> Work required
Print the data that follows again, keeping every line exact.

(Saved data entries)
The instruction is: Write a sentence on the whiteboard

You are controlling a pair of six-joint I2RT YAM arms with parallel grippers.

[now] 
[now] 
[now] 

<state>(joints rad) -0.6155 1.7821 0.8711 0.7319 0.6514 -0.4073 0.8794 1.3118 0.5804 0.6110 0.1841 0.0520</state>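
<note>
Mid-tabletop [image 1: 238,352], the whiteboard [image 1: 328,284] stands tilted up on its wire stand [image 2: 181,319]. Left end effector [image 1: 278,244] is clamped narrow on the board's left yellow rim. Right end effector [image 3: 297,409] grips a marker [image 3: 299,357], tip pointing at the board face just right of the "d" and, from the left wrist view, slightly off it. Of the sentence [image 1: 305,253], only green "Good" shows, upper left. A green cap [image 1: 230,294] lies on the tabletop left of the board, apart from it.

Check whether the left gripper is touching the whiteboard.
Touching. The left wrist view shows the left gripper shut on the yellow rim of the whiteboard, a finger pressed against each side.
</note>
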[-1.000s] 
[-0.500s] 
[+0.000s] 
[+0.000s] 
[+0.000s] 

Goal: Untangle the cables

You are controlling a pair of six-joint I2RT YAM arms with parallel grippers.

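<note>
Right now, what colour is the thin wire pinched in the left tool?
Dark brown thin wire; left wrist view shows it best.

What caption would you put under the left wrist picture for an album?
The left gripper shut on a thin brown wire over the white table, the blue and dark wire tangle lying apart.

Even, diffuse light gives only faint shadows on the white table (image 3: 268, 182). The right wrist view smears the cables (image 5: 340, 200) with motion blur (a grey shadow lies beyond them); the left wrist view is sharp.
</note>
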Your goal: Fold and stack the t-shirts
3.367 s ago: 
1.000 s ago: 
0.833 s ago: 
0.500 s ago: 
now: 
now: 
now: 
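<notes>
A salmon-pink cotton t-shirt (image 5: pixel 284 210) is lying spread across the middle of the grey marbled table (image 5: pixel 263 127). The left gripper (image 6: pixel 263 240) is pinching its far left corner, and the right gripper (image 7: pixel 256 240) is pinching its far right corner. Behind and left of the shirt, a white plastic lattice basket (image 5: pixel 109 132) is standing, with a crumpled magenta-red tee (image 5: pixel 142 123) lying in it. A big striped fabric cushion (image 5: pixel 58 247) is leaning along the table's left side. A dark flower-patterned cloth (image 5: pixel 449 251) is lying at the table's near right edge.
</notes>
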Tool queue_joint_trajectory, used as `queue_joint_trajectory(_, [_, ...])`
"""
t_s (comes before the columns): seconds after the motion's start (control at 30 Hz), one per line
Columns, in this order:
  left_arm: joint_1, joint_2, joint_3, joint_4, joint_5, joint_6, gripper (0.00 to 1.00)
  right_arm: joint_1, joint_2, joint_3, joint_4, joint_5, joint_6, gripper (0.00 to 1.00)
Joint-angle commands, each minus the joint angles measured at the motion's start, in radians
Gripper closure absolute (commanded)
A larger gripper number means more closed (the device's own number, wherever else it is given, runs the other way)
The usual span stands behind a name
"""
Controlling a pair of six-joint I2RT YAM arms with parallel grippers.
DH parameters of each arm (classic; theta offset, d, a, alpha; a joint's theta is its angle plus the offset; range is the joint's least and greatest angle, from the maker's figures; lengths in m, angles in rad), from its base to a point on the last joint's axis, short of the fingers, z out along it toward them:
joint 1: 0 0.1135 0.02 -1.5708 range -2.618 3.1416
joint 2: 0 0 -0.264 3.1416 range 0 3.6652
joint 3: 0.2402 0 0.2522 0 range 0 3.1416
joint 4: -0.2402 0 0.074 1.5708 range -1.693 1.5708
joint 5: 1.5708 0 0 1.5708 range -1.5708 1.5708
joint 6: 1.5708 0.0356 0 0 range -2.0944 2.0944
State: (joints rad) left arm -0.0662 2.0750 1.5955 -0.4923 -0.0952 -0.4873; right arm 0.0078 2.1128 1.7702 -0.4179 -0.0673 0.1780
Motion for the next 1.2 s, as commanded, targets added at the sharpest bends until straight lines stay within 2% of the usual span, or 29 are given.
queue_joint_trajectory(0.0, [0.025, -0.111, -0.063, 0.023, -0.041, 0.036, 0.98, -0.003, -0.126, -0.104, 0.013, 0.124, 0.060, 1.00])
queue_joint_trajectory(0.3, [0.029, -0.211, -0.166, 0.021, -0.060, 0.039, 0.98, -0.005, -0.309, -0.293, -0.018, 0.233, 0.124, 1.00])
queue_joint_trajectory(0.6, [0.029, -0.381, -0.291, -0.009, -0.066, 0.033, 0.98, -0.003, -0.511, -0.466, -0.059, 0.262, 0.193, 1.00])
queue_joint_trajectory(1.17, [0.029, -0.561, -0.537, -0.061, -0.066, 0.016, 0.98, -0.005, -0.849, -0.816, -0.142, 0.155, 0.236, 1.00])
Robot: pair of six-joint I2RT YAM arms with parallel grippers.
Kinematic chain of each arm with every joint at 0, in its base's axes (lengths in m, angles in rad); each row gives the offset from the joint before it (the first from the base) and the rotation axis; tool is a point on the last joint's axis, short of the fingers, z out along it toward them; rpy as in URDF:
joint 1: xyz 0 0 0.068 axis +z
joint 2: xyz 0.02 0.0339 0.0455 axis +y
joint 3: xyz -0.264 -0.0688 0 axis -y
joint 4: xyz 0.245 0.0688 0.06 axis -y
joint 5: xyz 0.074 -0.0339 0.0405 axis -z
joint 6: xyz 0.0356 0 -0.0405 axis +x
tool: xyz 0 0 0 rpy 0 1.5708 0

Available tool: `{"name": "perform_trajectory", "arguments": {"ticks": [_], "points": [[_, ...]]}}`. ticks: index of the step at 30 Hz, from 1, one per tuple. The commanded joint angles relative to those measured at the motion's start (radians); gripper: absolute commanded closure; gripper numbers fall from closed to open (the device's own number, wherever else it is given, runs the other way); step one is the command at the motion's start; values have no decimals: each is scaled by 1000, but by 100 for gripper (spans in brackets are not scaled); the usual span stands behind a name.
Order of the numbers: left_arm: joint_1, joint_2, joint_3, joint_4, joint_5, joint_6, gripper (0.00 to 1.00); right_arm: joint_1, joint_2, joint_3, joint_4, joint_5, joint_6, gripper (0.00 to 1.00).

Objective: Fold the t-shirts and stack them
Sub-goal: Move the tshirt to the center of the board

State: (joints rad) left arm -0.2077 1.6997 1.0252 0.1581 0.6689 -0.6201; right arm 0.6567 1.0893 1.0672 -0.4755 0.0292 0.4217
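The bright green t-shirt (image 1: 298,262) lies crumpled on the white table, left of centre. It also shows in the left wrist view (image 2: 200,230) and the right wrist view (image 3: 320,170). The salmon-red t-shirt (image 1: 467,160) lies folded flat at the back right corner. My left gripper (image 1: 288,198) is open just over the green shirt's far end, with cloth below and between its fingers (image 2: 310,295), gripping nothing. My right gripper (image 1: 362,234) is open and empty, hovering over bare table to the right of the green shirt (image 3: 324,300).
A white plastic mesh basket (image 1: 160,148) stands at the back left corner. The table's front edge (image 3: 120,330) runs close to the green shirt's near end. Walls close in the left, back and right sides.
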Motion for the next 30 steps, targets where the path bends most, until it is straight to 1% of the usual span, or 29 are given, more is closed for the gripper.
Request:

> Output
The instruction is: Write a sentence on the whiteboard

You are controlling a pair of six-joint I2RT YAM arms with parallel grippers.

[now] 
[now] 
[now] 

<state>(joints rad) -0.6155 1.7821 0.8711 0.7319 0.6514 -0.4073 0.8794 1.3118 0.5804 0.6110 0.1841 0.0520</state>
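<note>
Mid-tabletop [image 1: 238,352], the whiteboard [image 1: 328,284] stands tilted up on its wire stand [image 2: 181,319]. Left end effector [image 1: 278,244] is clamped narrow on the board's left yellow rim. Right end effector [image 3: 297,409] grips a marker [image 3: 299,357], tip pointing at the board face just right of the "d" and, from the left wrist view, slightly off it. Of the sentence [image 1: 305,253], only green "Good" shows, upper left. A green cap [image 1: 230,294] lies on the tabletop left of the board, apart from it.

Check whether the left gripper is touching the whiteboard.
Touching. The left wrist view shows the left gripper shut on the yellow rim of the whiteboard, a finger pressed against each side.
</note>
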[-1.000s] 
[-0.500s] 
[+0.000s] 
[+0.000s] 
[+0.000s] 

Goal: Untangle the cables

You are controlling a pair of six-joint I2RT YAM arms with parallel grippers.

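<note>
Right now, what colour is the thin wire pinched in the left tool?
Dark brown thin wire; left wrist view shows it best.

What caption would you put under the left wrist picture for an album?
The left gripper shut on a thin brown wire over the white table, the blue and dark wire tangle lying apart.

Even, diffuse light gives only faint shadows on the white table (image 3: 268, 182). The right wrist view smears the cables (image 5: 340, 200) with motion blur (a grey shadow lies beyond them); the left wrist view is sharp.
</note>
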Your goal: Fold and stack the t-shirts
3.367 s ago: 
1.000 s ago: 
0.833 s ago: 
0.500 s ago: 
now: 
now: 
now: 
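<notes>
A salmon-pink cotton t-shirt (image 5: pixel 284 210) is lying spread across the middle of the grey marbled table (image 5: pixel 263 127). The left gripper (image 6: pixel 263 240) is pinching its far left corner, and the right gripper (image 7: pixel 256 240) is pinching its far right corner. Behind and left of the shirt, a white plastic lattice basket (image 5: pixel 109 132) is standing, with a crumpled magenta-red tee (image 5: pixel 142 123) lying in it. A big striped fabric cushion (image 5: pixel 58 247) is leaning along the table's left side. A dark flower-patterned cloth (image 5: pixel 449 251) is lying at the table's near right edge.
</notes>
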Tool queue_joint_trajectory, used as `queue_joint_trajectory(_, [_, ...])`
"""
t_s (comes before the columns): seconds after the motion's start (control at 30 Hz), one per line
Columns, in this order:
  left_arm: joint_1, joint_2, joint_3, joint_4, joint_5, joint_6, gripper (0.00 to 1.00)
  right_arm: joint_1, joint_2, joint_3, joint_4, joint_5, joint_6, gripper (0.00 to 1.00)
Joint-angle commands, each minus the joint angles measured at the motion's start, in radians
Gripper closure absolute (commanded)
A larger gripper number means more closed (the device's own number, wherever else it is given, runs the other way)
The usual span stands behind a name
"""
Controlling a pair of six-joint I2RT YAM arms with parallel grippers.
DH parameters of each arm (classic; theta offset, d, a, alpha; a joint's theta is its angle plus the offset; range is the joint's least and greatest angle, from the maker's figures; lengths in m, angles in rad), from its base to a point on the last joint's axis, short of the fingers, z out along it toward them:
joint 1: 0 0.1135 0.02 -1.5708 range -2.618 3.1416
joint 2: 0 0 -0.264 3.1416 range 0 3.6652
joint 3: 0.2402 0 0.2522 0 range 0 3.1416
joint 4: -0.2402 0 0.074 1.5708 range -1.693 1.5708
joint 5: 1.5708 0 0 1.5708 range -1.5708 1.5708
joint 6: 1.5708 0.0356 0 0 range -2.0944 2.0944
State: (joints rad) left arm -0.0662 2.0750 1.5955 -0.4923 -0.0952 -0.4873; right arm 0.0078 2.1128 1.7702 -0.4179 -0.0673 0.1780
Motion for the next 1.2 s, as commanded, targets added at the sharpest bends until straight lines stay within 2% of the usual span, or 29 are given.
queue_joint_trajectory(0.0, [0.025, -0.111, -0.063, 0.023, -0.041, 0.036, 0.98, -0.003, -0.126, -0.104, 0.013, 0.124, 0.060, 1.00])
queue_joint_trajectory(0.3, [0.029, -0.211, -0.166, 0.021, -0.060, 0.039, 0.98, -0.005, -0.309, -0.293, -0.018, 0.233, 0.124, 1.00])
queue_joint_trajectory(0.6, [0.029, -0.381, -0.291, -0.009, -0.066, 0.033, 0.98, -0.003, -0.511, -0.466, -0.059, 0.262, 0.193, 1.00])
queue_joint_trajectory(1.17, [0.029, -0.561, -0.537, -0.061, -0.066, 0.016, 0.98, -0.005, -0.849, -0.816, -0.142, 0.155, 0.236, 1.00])
Robot: pair of six-joint I2RT YAM arms with parallel grippers.
Kinematic chain of each arm with every joint at 0, in its base's axes (lengths in m, angles in rad); each row gives the offset from the joint before it (the first from the base) and the rotation axis; tool is a point on the last joint's axis, short of the fingers, z out along it toward them; rpy as in URDF:
joint 1: xyz 0 0 0.068 axis +z
joint 2: xyz 0.02 0.0339 0.0455 axis +y
joint 3: xyz -0.264 -0.0688 0 axis -y
joint 4: xyz 0.245 0.0688 0.06 axis -y
joint 5: xyz 0.074 -0.0339 0.0405 axis -z
joint 6: xyz 0.0356 0 -0.0405 axis +x
tool: xyz 0 0 0 rpy 0 1.5708 0

Available tool: `{"name": "perform_trajectory", "arguments": {"ticks": [_], "points": [[_, ...]]}}`. ticks: index of the step at 30 Hz, from 1, one per tuple. The commanded joint angles relative to those measured at the motion's start (radians); gripper: absolute commanded closure; gripper numbers fall from closed to open (the device's own number, wherever else it is given, runs the other way); step one is the command at the motion's start; values have no decimals: each is scaled by 1000, but by 100 for gripper (spans in brackets are not scaled); the usual span stands behind a name.
Order of the numbers: left_arm: joint_1, joint_2, joint_3, joint_4, joint_5, joint_6, gripper (0.00 to 1.00); right_arm: joint_1, joint_2, joint_3, joint_4, joint_5, joint_6, gripper (0.00 to 1.00).

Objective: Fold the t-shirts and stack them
Sub-goal: Move the tshirt to the center of the board

State: (joints rad) left arm -0.2077 1.6997 1.0252 0.1581 0.6689 -0.6201; right arm 0.6567 1.0893 1.0672 -0.4755 0.0292 0.4217
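The bright green t-shirt (image 1: 298,262) lies crumpled on the white table, left of centre. It also shows in the left wrist view (image 2: 200,230) and the right wrist view (image 3: 320,170). The salmon-red t-shirt (image 1: 467,160) lies folded flat at the back right corner. My left gripper (image 1: 288,198) is open just over the green shirt's far end, with cloth below and between its fingers (image 2: 310,295), gripping nothing. My right gripper (image 1: 362,234) is open and empty, hovering over bare table to the right of the green shirt (image 3: 324,300).
A white plastic mesh basket (image 1: 160,148) stands at the back left corner. The table's front edge (image 3: 120,330) runs close to the green shirt's near end. Walls close in the left, back and right sides.
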Motion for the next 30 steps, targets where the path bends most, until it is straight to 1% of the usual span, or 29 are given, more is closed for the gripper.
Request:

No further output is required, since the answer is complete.